Werde du selbst!

Predigt zum 4. Sonntag im Jahreskreis (Mk 1,21-28)

Die erste Wundergeschichte, die von Jesus erzählt wird, ist die Heilung eines Besessenen. Irgendwie ist einem mulmig dabei. Besessenheit, das riecht nach Dämonen, bösen Geistern, Exorzisten, schreienden und durchgedrehten Menschen, verzerrten Gesichtern, Beschwörungs-szenarien, nach Teufelsaustreibung. Am liebsten würde man gleich das Thema wechseln.
Und doch bleibt es dabei. Das erste Wunder, das von Jesus erzählt wird, ist eine Besessenenheilung. Und unter den Wundern Jesu gibt es gleich vier davon. Das heißt: Der Großteil der Wundererzählungen sind Heilungen von Besessenen. Und wenn wir genauer hinschauen, dann merken wir: Besessenheit ist nicht nur ein Krankheitsbild eines überholten Weltbildes, sondern ein ernst zu nehmendes Phänomen unserer Zeit. Schnell spüren wir: So fremd ist uns auch heute nicht, was mit Besessenheit gemeint ist. So grundverschieden sind die Phänomene, um die es bei der Besessenheit geht von unseren Erfahrungen nicht.

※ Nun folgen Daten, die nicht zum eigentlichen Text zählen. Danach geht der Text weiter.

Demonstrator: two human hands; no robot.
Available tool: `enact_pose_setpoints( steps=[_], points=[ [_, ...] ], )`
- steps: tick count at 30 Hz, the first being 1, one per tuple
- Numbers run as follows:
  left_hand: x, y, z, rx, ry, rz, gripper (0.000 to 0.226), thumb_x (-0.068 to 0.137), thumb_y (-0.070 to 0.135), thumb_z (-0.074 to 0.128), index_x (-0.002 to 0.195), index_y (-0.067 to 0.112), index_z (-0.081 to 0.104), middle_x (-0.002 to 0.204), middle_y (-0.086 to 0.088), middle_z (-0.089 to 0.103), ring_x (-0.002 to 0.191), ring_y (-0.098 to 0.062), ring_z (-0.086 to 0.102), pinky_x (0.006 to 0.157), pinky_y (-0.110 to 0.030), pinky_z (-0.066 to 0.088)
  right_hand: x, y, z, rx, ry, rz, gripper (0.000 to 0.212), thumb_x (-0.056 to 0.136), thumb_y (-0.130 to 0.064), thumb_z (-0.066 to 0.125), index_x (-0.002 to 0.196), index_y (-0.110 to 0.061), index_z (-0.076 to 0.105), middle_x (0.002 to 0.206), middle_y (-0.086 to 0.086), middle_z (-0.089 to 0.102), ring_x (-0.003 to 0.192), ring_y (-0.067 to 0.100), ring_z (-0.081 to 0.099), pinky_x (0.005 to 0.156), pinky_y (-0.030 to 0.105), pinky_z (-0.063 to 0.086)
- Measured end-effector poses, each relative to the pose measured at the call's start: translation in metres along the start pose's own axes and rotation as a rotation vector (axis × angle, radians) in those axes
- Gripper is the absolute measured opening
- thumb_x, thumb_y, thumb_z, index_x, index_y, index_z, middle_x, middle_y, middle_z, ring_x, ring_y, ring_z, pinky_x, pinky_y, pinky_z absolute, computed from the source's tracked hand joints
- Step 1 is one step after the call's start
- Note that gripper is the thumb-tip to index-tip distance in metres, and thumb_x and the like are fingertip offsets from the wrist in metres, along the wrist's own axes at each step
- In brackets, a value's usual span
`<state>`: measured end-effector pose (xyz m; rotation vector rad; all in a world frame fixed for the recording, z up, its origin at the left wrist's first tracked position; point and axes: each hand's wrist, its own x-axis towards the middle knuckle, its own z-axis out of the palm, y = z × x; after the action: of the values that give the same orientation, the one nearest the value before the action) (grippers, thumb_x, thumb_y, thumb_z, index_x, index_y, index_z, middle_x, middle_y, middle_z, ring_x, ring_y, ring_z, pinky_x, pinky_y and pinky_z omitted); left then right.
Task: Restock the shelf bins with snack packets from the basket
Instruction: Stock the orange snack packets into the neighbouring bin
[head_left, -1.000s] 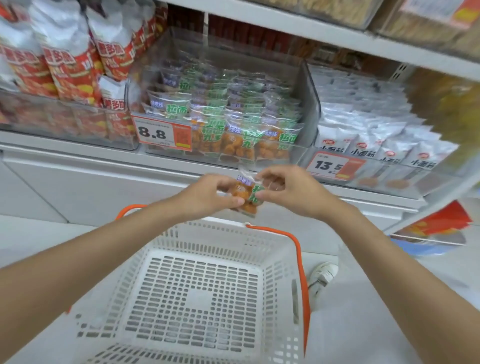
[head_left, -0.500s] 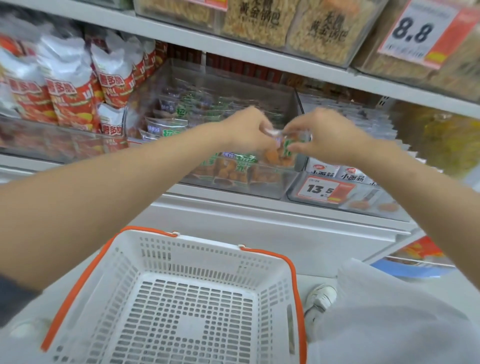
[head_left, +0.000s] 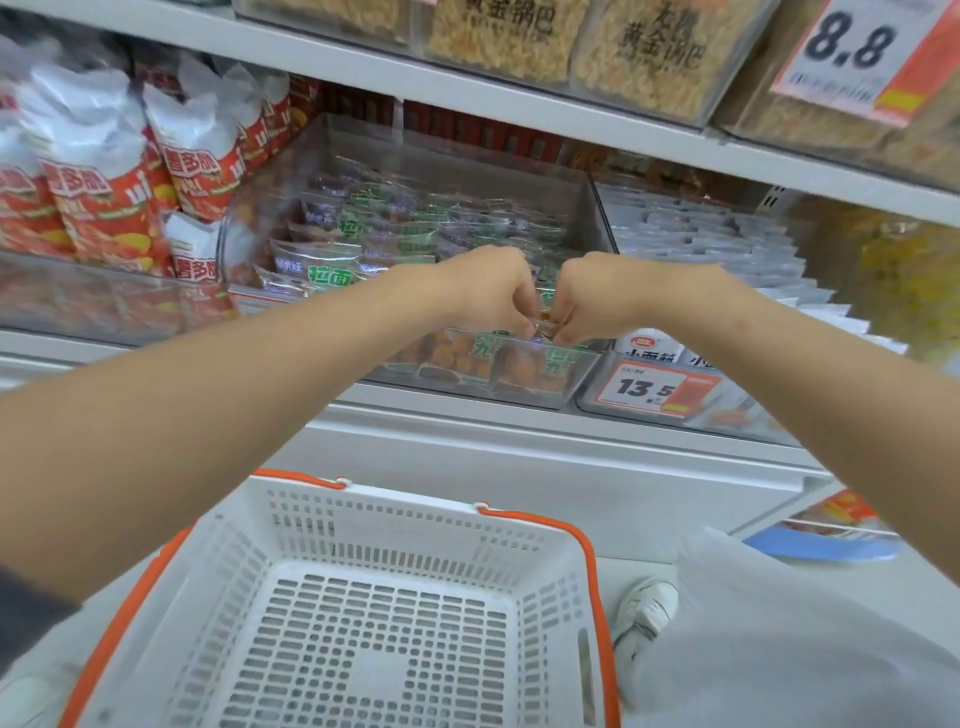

Bin ich eigentlich ich selbst? So mancher von uns hat sich diese Frage schon einmal gestellt. Wer von uns weiß nicht, wie schwer es ist, wirklich aus der eigenen Meinung keinen Hehl zu machen, wenn um mich herum ganz anders gedacht und geredet wird. Wie schnell denkt man über das Thema, der Politiker, den Kirchenmann so, wie ich es in der Zeitung lese?
Wie schnell nisten sich Vorurteile über bestimme Gruppen der Gesellschaft in den Köpfen und Herzen ein, obwohl wir kaum sonst diesen Menschen begegnen. Und diese Vorurteile blockieren dann derart, dass man gar nicht mehr richtig hinhört und hinschaut.
Wie schnell stellen wir unseren Modegeschmack um, wenn wieder ein neuer Frühlingstrend oder die neuen Herbstfarben angepriesen werden und ein besonderes Lebensgefühl verheißen?
Wie schnell rede und handle ich so, wie es andere von mir erwarten und bin durch viele Rücksichten wie lahm gelegt und fremd bestimmt. Machen Sie nur einmal den Test und stellen Sie sich die Frage: Sie könnten einen Tag unsichtbar sei, was täten Sie...? Sie hätten plötzlich den Mut, etwas zu tun, was Sie sich noch nie getraut haben. Was täten Sie...?

Eines wird mir an den alten Geschichten, die erzählen, wie Jesus Besessene heilt, klar: Das Reich Gottes, das Jesus verkündet, ist für in dort im Kommen, wo Menschen lernen, sie selbst zu sein, zu sich selbst stehen, den anderen nicht nach den Mund reden, ihr Verhalten nicht fremd bestimmen zu lassen. Entsprechend geht Jesus auf die fremd bestimmten Menschen zu. Er behandelt sie nicht als Heilungsobjekte. Er spricht sie an, kämpft mit ihnen, fragt nach ihren Namen und verhilft ihnen so, ihre eigene Meinung, ihre eigene Sprache, ihre eigene Geschichte wieder zu finden.

Nein, die Besessenenheilungen der Evangelien sind nicht Geschichten aus der Gruselkiste oder exotischen Märchenkiste. Sie treffen den Nerv des Lebens. Sie sagen mir: Mein Glaube möchte mir helfen, zu mir selbst zu stehen, an das Gute und an die Kräfte in mir zu glauben. Er möchte mir helfen, das Original in mir zu entfalten und nicht als billige Kopie von Meinungsmachern zu enden.